Start of EXCERPTED RECORDS

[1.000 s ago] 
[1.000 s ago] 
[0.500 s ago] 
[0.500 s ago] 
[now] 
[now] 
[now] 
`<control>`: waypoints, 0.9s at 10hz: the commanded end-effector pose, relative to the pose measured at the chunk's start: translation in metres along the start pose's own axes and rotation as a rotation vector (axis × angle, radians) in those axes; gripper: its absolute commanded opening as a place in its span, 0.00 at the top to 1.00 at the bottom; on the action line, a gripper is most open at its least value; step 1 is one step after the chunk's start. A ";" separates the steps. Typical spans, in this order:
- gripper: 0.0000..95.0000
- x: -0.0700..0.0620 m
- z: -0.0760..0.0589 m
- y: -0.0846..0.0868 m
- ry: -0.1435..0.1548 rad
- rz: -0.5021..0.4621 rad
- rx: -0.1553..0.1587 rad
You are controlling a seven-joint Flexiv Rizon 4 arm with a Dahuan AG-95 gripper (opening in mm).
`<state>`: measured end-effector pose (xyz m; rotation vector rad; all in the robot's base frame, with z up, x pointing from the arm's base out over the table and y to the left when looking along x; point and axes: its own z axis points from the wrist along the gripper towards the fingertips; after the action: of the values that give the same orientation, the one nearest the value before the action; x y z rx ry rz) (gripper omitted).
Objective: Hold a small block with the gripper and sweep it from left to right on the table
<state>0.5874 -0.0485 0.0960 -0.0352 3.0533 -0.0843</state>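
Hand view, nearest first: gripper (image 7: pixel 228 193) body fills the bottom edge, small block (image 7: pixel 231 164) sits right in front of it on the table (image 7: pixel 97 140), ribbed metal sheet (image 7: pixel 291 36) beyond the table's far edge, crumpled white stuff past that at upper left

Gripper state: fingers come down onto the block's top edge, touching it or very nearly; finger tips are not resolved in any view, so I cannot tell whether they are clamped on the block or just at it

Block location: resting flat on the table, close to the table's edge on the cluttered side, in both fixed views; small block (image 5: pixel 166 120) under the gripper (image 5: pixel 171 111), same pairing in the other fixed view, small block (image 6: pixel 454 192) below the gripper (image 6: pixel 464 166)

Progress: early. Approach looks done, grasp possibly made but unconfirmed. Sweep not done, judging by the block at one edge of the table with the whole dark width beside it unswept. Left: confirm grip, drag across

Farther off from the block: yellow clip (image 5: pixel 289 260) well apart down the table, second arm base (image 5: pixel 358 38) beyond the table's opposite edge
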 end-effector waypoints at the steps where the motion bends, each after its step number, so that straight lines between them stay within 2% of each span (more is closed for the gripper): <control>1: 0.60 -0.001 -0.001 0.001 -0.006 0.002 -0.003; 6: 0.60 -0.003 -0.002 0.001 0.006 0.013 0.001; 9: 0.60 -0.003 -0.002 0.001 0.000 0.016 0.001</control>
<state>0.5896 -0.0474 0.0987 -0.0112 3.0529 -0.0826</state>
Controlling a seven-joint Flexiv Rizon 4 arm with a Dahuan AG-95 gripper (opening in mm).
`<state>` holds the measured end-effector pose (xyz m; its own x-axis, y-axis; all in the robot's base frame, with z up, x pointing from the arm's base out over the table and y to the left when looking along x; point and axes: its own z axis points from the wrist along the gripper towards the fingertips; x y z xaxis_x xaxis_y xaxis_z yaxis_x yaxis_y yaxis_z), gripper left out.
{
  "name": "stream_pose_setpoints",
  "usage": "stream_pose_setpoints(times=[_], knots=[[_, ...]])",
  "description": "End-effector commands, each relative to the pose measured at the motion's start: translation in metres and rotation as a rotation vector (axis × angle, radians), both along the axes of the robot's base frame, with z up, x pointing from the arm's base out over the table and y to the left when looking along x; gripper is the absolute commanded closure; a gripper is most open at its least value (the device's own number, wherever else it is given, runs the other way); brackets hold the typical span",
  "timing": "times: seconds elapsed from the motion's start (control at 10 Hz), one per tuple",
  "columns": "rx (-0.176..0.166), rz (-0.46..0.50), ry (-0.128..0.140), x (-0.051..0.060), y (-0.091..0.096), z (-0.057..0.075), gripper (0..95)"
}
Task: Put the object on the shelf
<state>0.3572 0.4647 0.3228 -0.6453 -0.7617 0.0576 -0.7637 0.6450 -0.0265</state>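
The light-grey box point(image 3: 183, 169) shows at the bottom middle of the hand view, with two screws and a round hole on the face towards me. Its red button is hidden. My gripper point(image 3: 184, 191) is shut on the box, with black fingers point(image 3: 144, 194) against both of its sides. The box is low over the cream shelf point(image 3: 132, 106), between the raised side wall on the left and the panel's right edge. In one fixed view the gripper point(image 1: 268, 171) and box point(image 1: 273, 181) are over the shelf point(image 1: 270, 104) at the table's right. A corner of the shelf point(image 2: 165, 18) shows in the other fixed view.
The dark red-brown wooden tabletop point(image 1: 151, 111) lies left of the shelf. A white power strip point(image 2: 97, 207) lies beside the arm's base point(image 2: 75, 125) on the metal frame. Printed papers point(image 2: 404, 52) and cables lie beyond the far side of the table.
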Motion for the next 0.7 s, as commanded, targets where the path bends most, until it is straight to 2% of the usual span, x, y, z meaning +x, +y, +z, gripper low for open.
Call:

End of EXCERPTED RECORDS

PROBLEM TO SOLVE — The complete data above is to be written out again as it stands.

ANSWER BOX —
[1.000 s ago] 
[1.000 s ago] 
[0.500 s ago] 
[0.500 s ago] 
[now] 
[now] 
[now] 
`<control>`: waypoints, 0.9s at 10hz: the commanded end-effector pose, relative to the pose measured at the chunk's start: translation in metres along the start pose's own axes and rotation as a rotation vector (axis × angle, radians) in those axes; gripper: its absolute commanded opening as a place in its span, 0.00 at the top to 1.00 at the bottom; on the action line, a gripper is most open at its least value; step 1 is one step after the chunk's start. A ";" separates the steps. Typical spans, in this order:
- gripper: 0.0000..95.0000
- x: -0.0700..0.0620 m
- z: -0.0760..0.0589 m
- y: -0.0846..0.0868 m
- ry: -0.1435..0.1548 rad
- rz: -0.5021..0.4621 rad
- rx: -0.1553..0.1587 rad
You are controlling a seven-joint Flexiv Rizon 4 arm with a Dahuan AG-95 gripper (opening in mm).
`<state>`: measured end-effector pose (xyz m; rotation vector rad; all in the robot's base frame, with z up, x pointing from the arm's base out over the table and y to the left when looking along x; point and axes: its own z axis points from the wrist along the gripper towards the fingertips; after the action: of the values that give the same orientation, the one nearest the value before the action; x y z rx ry rz) (gripper omitted).
Objective: Hold a small block with the gripper and sweep it from left to right on the table
<state>0.5874 -0.0485 0.0960 -0.0352 3.0533 -0.0843</state>
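Hand view, nearest first: gripper (image 7: pixel 228 193) body fills the bottom edge, small block (image 7: pixel 231 164) sits right in front of it on the table (image 7: pixel 97 140), ribbed metal sheet (image 7: pixel 291 36) beyond the table's far edge, crumpled white stuff past that at upper left

Gripper state: fingers come down onto the block's top edge, touching it or very nearly; finger tips are not resolved in any view, so I cannot tell whether they are clamped on the block or just at it

Block location: resting flat on the table, close to the table's edge on the cluttered side, in both fixed views; small block (image 5: pixel 166 120) under the gripper (image 5: pixel 171 111), same pairing in the other fixed view, small block (image 6: pixel 454 192) below the gripper (image 6: pixel 464 166)

Progress: early. Approach looks done, grasp possibly made but unconfirmed. Sweep not done, judging by the block at one edge of the table with the whole dark width beside it unswept. Left: confirm grip, drag across

Farther off from the block: yellow clip (image 5: pixel 289 260) well apart down the table, second arm base (image 5: pixel 358 38) beyond the table's opposite edge
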 end-effector waypoints at the steps where the motion bends, each after its step number, so that straight lines between them stay within 2% of each span (more is closed for the gripper): <control>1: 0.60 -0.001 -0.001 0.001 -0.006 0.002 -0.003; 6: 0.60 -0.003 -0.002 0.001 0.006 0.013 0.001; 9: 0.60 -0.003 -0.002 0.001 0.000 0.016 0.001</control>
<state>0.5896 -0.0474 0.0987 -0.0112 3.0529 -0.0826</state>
Controlling a seven-joint Flexiv Rizon 4 arm with a Dahuan AG-95 gripper (opening in mm).
`<state>` holds the measured end-effector pose (xyz m; its own x-axis, y-axis; all in the robot's base frame, with z up, x pointing from the arm's base out over the table and y to the left when looking along x; point and axes: its own z axis points from the wrist along the gripper towards the fingertips; x y z xaxis_x xaxis_y xaxis_z yaxis_x yaxis_y yaxis_z), gripper left out.
{
  "name": "stream_pose_setpoints",
  "usage": "stream_pose_setpoints(times=[_], knots=[[_, ...]])",
  "description": "End-effector commands, each relative to the pose measured at the motion's start: translation in metres and rotation as a rotation vector (axis × angle, radians), both along the axes of the robot's base frame, with z up, x pointing from the arm's base out over the table and y to the left when looking along x; gripper is the absolute commanded closure; a gripper is most open at its least value (the device's own number, wherever else it is given, runs the other way); brackets hold the typical span",
  "timing": "times: seconds elapsed from the motion's start (control at 10 Hz), one per tuple",
  "columns": "rx (-0.176..0.166), rz (-0.46..0.50), ry (-0.128..0.140), x (-0.051..0.060), y (-0.091..0.096), z (-0.057..0.075), gripper (0..95)"
}
Task: Put the object on the shelf
<state>0.3572 0.4647 0.3228 -0.6453 -0.7617 0.0576 -0.7637 0.6450 -0.0265</state>
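The light-grey box point(image 3: 183, 169) shows at the bottom middle of the hand view, with two screws and a round hole on the face towards me. Its red button is hidden. My gripper point(image 3: 184, 191) is shut on the box, with black fingers point(image 3: 144, 194) against both of its sides. The box is low over the cream shelf point(image 3: 132, 106), between the raised side wall on the left and the panel's right edge. In one fixed view the gripper point(image 1: 268, 171) and box point(image 1: 273, 181) are over the shelf point(image 1: 270, 104) at the table's right. A corner of the shelf point(image 2: 165, 18) shows in the other fixed view.
The dark red-brown wooden tabletop point(image 1: 151, 111) lies left of the shelf. A white power strip point(image 2: 97, 207) lies beside the arm's base point(image 2: 75, 125) on the metal frame. Printed papers point(image 2: 404, 52) and cables lie beyond the far side of the table.
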Motion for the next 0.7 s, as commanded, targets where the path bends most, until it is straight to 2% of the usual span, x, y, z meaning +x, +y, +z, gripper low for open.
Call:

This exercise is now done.